**Your goal**
Find the line below with "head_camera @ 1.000" and the line with "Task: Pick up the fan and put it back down". Output them and the lines between, exactly, but not the pictures.

**Information**
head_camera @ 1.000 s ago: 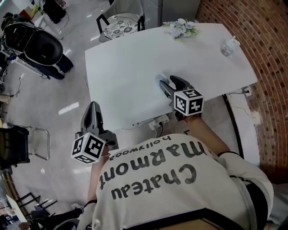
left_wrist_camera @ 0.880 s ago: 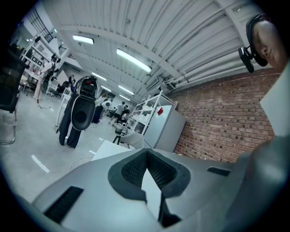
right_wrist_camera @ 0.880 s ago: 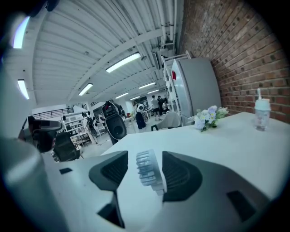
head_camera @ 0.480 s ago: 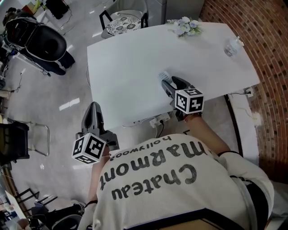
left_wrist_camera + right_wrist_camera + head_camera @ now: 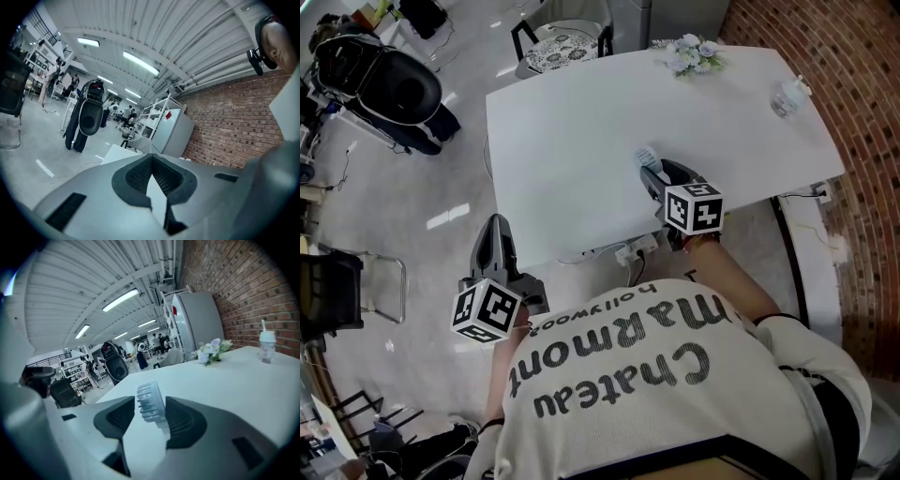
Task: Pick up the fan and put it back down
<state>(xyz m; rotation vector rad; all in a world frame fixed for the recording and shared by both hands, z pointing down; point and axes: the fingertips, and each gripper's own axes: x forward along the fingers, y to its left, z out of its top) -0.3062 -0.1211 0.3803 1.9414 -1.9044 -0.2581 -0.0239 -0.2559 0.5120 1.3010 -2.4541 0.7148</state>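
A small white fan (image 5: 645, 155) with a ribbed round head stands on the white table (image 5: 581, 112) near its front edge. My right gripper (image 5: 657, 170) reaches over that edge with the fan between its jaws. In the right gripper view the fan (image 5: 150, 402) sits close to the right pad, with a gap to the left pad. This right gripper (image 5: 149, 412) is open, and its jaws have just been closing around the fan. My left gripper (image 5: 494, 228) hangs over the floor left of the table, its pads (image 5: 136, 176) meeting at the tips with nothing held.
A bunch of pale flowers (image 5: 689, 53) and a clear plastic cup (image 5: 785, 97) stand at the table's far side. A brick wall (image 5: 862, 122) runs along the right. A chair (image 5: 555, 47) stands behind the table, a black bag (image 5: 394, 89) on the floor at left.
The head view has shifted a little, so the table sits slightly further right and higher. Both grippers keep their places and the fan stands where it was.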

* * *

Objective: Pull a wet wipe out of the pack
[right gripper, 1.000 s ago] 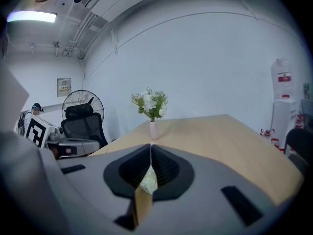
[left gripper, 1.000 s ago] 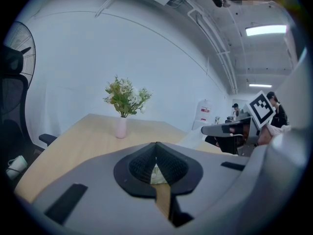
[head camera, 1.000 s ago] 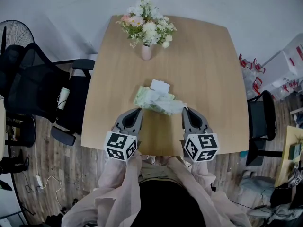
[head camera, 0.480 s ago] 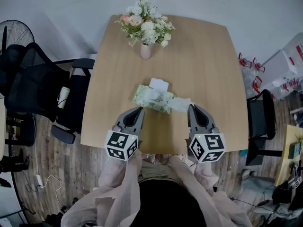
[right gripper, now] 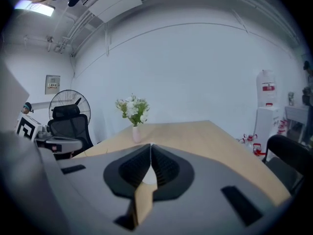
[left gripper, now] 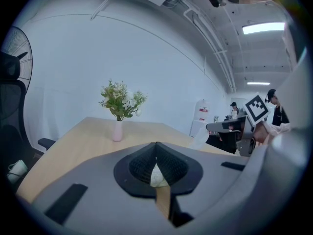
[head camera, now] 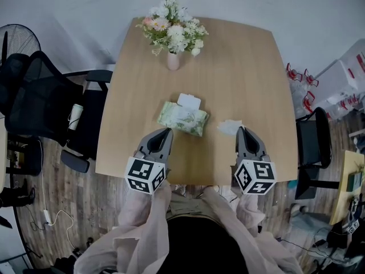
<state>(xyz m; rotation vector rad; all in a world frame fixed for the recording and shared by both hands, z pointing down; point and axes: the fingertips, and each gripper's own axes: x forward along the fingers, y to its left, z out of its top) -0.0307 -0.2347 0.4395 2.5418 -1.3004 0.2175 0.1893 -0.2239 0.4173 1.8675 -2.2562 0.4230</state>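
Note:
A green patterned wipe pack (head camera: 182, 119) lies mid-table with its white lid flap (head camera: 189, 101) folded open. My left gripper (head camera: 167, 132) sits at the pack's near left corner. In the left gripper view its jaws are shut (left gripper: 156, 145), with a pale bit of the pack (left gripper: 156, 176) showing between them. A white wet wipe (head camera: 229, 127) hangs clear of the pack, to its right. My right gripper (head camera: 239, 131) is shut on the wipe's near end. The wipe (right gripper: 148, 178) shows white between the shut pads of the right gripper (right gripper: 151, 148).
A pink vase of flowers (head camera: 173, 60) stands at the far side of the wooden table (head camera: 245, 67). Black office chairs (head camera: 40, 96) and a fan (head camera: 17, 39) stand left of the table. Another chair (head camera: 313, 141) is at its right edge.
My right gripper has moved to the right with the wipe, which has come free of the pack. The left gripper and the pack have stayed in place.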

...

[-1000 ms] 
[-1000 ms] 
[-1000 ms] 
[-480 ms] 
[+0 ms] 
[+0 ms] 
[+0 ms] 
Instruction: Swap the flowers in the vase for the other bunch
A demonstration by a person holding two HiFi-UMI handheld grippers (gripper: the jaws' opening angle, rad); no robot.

**Solution for this task**
head_camera @ 1.000 s ago: 
left_wrist_camera @ 0.880 s ago: 
right_wrist_camera @ 0.880 s ago: 
head_camera @ 0.480 s ago: 
left_wrist_camera + right_wrist_camera + head_camera @ now: 
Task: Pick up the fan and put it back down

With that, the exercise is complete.